(What to do):
The result should be every line of the listing that holds the word "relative".

━━━━━━

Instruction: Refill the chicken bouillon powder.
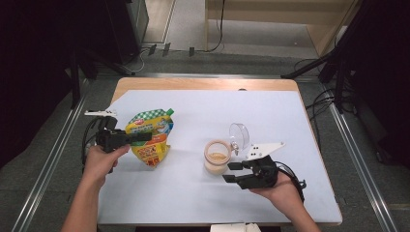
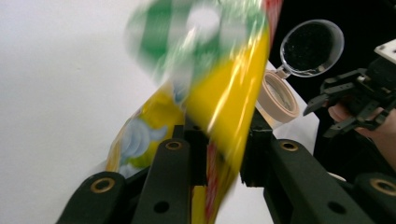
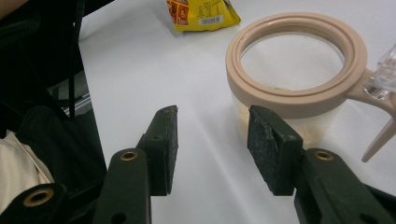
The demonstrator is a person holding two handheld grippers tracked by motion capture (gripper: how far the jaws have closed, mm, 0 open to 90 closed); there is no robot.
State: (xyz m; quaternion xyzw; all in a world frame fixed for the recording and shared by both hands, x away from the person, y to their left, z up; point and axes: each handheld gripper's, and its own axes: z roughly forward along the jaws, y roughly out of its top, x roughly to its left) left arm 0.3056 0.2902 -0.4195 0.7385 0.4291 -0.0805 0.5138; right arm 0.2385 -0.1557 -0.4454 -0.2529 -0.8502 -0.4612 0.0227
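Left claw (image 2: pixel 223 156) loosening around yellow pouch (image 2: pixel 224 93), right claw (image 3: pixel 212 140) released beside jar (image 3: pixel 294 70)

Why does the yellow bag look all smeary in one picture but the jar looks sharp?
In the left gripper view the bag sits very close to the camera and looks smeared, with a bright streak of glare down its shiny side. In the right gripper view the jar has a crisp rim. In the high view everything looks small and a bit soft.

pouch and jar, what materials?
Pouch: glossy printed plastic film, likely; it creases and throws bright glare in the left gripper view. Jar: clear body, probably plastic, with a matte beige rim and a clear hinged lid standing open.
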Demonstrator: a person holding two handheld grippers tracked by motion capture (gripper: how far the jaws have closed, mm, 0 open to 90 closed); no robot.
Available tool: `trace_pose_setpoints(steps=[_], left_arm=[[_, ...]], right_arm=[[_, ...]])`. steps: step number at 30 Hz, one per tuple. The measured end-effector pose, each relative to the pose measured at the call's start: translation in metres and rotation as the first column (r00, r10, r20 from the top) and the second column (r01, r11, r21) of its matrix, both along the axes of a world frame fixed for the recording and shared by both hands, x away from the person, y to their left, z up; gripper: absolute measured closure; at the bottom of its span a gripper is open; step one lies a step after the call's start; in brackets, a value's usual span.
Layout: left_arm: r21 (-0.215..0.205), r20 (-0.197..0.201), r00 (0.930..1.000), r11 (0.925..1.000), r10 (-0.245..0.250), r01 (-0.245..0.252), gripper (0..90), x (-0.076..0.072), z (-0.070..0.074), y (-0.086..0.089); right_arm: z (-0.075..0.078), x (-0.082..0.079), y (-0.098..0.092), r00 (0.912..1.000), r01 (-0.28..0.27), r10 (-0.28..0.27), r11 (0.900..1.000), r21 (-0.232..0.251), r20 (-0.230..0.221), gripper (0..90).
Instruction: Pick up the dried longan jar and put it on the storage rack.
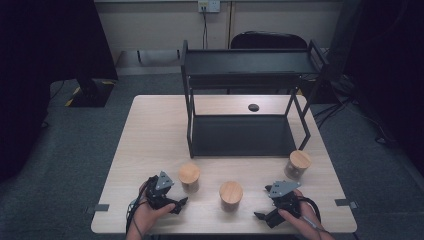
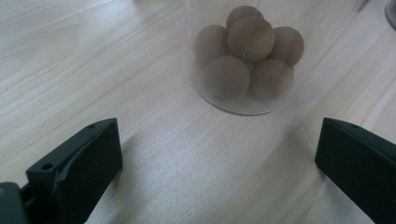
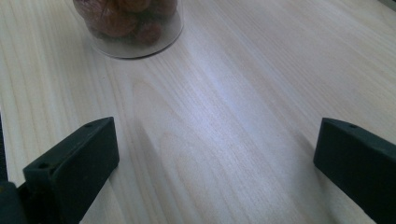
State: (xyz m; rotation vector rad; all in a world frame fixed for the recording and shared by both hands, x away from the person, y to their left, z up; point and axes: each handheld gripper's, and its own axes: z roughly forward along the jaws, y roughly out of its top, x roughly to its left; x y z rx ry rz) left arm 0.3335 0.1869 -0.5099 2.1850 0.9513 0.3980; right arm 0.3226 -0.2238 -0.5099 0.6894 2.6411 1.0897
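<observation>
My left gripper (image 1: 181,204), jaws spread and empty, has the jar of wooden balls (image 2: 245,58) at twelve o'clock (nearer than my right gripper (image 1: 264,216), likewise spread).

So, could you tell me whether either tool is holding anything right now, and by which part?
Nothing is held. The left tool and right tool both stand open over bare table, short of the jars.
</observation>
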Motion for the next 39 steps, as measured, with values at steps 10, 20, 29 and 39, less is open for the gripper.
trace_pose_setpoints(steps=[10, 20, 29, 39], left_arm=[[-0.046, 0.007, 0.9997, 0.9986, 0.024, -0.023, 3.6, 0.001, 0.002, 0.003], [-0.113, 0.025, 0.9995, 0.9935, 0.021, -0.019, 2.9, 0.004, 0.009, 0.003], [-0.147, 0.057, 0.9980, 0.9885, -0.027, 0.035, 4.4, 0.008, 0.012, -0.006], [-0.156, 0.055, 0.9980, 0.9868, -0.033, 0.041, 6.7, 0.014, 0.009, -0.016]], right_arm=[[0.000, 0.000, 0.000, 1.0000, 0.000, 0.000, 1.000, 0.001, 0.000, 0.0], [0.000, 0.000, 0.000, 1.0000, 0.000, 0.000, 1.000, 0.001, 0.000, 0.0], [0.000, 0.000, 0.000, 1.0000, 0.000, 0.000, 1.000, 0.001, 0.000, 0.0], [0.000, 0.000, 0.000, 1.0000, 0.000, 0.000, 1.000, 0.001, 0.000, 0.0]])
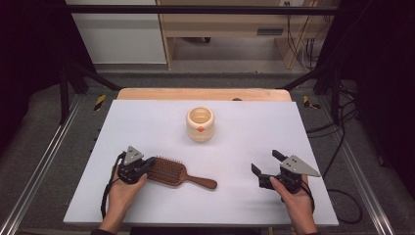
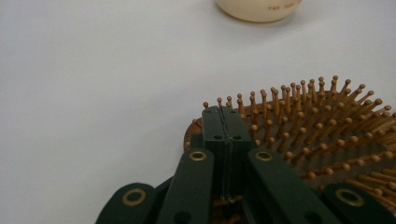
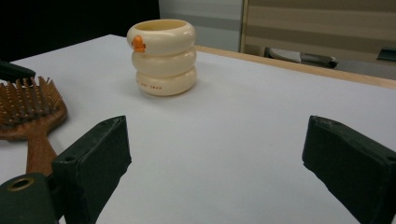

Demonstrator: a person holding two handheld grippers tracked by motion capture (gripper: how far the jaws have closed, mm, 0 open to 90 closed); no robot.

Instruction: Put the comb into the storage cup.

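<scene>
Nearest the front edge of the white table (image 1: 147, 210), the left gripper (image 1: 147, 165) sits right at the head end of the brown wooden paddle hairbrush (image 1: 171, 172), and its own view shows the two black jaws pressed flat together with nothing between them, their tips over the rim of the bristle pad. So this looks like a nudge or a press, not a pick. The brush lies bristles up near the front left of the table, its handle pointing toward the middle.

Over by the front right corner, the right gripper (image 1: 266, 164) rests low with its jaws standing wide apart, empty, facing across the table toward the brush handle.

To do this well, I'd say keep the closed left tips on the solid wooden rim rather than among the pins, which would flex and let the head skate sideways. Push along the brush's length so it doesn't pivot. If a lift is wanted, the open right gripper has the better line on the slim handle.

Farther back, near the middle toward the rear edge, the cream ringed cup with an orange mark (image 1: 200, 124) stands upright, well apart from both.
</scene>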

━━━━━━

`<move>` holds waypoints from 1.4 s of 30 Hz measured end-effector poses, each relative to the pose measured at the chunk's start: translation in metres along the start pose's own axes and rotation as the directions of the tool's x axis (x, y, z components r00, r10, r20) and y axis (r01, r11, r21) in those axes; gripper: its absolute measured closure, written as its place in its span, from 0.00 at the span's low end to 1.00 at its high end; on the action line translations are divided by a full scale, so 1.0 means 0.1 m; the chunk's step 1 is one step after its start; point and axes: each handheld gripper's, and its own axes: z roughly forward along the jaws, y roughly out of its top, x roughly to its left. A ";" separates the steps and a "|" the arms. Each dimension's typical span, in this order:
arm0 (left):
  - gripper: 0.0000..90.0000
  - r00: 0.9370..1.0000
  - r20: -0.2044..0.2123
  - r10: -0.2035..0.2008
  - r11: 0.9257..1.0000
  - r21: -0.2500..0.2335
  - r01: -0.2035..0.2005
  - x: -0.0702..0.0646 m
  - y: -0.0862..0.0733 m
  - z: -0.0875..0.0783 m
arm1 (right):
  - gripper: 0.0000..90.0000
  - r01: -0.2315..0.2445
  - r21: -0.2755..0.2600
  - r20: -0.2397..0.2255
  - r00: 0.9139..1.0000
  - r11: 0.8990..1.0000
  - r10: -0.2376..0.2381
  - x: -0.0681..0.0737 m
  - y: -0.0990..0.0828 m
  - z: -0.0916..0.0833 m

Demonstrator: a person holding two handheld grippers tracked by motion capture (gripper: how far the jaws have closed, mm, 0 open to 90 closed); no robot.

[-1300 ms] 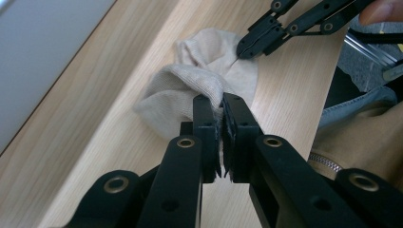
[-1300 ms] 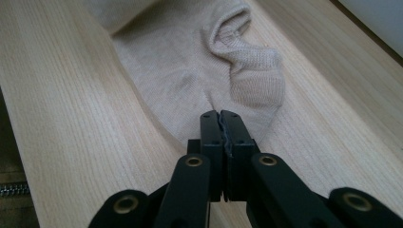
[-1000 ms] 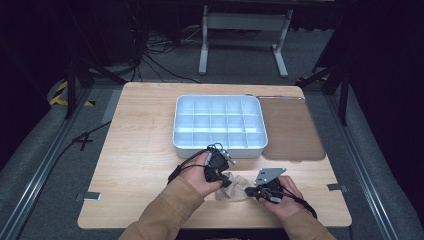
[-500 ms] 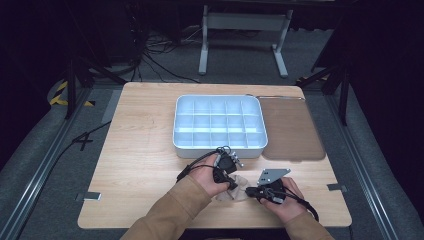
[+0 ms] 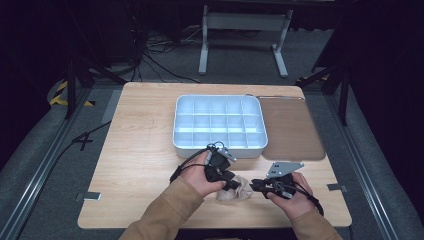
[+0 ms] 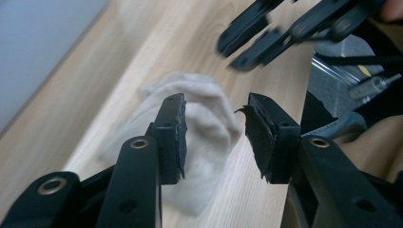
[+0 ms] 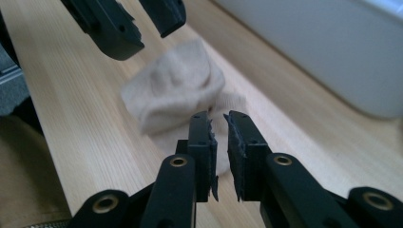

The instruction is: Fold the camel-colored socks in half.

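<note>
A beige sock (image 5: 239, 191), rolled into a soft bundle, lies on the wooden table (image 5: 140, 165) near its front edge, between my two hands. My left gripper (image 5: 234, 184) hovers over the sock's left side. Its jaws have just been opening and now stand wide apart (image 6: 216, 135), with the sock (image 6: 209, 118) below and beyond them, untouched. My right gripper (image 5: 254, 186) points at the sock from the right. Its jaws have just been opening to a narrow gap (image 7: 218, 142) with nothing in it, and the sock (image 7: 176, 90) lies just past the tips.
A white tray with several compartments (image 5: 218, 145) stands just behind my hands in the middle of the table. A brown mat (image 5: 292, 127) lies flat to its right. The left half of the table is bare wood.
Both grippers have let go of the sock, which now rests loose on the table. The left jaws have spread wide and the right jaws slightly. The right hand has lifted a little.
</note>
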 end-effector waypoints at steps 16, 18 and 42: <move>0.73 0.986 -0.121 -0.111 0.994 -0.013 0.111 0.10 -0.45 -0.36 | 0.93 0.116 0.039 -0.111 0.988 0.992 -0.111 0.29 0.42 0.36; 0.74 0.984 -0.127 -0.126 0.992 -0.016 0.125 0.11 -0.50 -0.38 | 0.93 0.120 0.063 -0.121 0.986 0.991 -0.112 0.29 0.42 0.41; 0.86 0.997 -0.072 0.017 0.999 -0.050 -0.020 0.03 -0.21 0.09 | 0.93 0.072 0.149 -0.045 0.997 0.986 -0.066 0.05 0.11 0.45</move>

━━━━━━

(Output for this exercise):
Available tool: `trace_pose_setpoints(steps=[_], left_arm=[[_, ...]], right_arm=[[_, ...]])`. steps: step number at 30 Hz, one per tuple. The measured end-effector pose, each relative to the pose measured at the call's start: translation in metres and rotation as the first column (r00, r10, r20 from the top) and the second column (r01, r11, r21) of its matrix, both along the axes of a world frame fixed for the recording and shared by both hands, x away from the person, y to their left, z up; gripper: absolute measured closure; at the bottom of its span a gripper is open; step one lies a step after the call's start; in brackets, a value's usual span.
`<move>` holds waypoints from 1.4 s of 30 Hz measured end-effector poses, each relative to the pose measured at the chunk's start: translation in metres along the start pose's own axes and rotation as the directions of the tool's x axis (x, y, z components r00, r10, r20) and y axis (r01, r11, r21) in those axes; gripper: its absolute measured closure, written as its place in its span, from 0.00 at the span's low end to 1.00 at its high end; on the action line translations are divided by a full scale, so 1.0 means 0.1 m; the chunk's step 1 is one step after its start; point and axes: each handheld gripper's, and its own axes: z roughly forward along the jaws, y roughly out of its top, x roughly to its left. A ";" separates the steps and a "|" the arms. Each dimension's typical span, in this order:

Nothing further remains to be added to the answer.